Given a query, how does Google determine which documents to display?

587 views Asked by At

I'm curious about the intricacies of the search. I understand that tf-idf is used to evaluate the importance of a word in a document within a corpus. I also understand that the Page Rank algorithm ranks the relative importance of a web page by using its probability of being viewed as a heuristic. However, I'm not sure how the two interplay when given a specific query.

Intuitively, I would think that a language model would be used to rank documents, and this relates to tf-idf. But how does the Page Rank algorithm relate to the document retrieval?

1

There are 1 answers

0
bdean20 On

Ranking and retrieval are separate functions of a search engine.

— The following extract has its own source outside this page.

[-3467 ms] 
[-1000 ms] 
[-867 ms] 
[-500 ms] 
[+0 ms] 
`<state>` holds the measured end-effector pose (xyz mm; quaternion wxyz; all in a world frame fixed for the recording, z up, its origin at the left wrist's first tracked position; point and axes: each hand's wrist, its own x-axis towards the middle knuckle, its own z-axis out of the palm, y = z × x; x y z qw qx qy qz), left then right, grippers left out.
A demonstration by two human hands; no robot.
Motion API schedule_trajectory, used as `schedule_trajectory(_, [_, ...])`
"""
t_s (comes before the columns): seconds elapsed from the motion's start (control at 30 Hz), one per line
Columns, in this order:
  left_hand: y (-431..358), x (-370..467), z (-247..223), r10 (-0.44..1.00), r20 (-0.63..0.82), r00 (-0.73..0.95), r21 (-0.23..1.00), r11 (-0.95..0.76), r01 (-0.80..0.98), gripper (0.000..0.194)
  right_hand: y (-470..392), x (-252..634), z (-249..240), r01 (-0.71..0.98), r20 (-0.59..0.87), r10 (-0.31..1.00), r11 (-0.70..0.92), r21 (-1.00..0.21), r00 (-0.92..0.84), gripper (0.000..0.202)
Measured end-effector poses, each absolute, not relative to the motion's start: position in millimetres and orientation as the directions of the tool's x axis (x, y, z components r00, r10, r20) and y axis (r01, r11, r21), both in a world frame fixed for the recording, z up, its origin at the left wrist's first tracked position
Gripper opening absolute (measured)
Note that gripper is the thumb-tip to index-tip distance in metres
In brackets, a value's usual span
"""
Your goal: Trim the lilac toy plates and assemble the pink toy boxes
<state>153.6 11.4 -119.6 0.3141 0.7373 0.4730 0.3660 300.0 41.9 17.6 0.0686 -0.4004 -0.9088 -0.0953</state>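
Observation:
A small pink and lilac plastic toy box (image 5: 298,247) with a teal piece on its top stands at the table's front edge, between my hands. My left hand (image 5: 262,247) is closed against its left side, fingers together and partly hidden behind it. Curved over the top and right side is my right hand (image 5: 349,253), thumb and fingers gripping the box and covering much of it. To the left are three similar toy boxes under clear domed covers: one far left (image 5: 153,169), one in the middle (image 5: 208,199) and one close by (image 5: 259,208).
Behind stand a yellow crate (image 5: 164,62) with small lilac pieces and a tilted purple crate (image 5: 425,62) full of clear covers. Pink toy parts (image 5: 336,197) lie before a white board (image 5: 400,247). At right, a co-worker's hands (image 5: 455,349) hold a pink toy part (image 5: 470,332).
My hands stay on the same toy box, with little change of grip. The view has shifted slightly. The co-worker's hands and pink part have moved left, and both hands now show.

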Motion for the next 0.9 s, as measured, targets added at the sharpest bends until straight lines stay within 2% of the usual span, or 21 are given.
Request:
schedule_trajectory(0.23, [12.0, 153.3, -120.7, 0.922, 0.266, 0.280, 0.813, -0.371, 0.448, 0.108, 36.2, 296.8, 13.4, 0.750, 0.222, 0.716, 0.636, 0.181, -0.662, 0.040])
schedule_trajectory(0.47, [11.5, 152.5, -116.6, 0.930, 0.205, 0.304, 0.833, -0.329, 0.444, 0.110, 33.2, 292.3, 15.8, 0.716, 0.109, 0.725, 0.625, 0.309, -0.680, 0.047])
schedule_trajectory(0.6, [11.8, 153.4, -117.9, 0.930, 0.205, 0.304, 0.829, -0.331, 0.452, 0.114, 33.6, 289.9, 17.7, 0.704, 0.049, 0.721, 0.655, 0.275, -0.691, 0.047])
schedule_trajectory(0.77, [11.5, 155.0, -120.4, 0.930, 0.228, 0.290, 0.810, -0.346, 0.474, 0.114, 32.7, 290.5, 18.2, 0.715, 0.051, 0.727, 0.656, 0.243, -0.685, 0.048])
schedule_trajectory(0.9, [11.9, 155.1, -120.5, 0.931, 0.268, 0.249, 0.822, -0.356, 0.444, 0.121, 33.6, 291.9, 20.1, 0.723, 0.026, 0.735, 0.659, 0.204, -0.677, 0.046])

The purpose of the retrieval component is to decide which documents are worth ranking. The purpose of the ranking component is to decide which documents are most relevant to the query. Page Rank is applied in the ranking phase as one of the factors to determine whether a query is relevant. This works because of the context of a web search engine being that you typically wish to search for web pages that other people have also found useful.

You can also use the Page Rank in deciding whether to rank the document at all, but I believe Google's approach focuses around giving stronger or weaker Page Ranks (based on incoming and outgoing links and the strengths of those links) rather than filtering.

In terms of answering the title question...
It's very complicated, and I don't work for them, so this is mostly just speculation, but I believe their system is built around a few fundamental concepts.

  1. Is the query correct?
    spell-checking, query-suggestion
  2. Is the content on this page relevant to the query?
    tf-idf and others**, phrase/proximity search
  3. Does this page have a high reputation?
    page rank, feedback from google's analytics
  4. Do the links to this page match the content in the query?
    link analysis
  5. Does this person (or people like them) want to see the content on this page?
    personalisation, localisation, etc
  6. Are there already too many results from the one website?
    diversification, uniquing
  7. What does the user mean by this query?
    relevance feedback, stemming, query expansion)

I'm sure there are more, but that's just off the top of my head.

** There are a lot of different methods that have been used for information retrieval. If you already know TF-IDF, BM25 would be a good one to look at next.

Note: If you have a different search context, these methods may not work very well. There are some types of search that are better suited to different models. For example, if your data is structured according to a schema then your best bet is to use a database.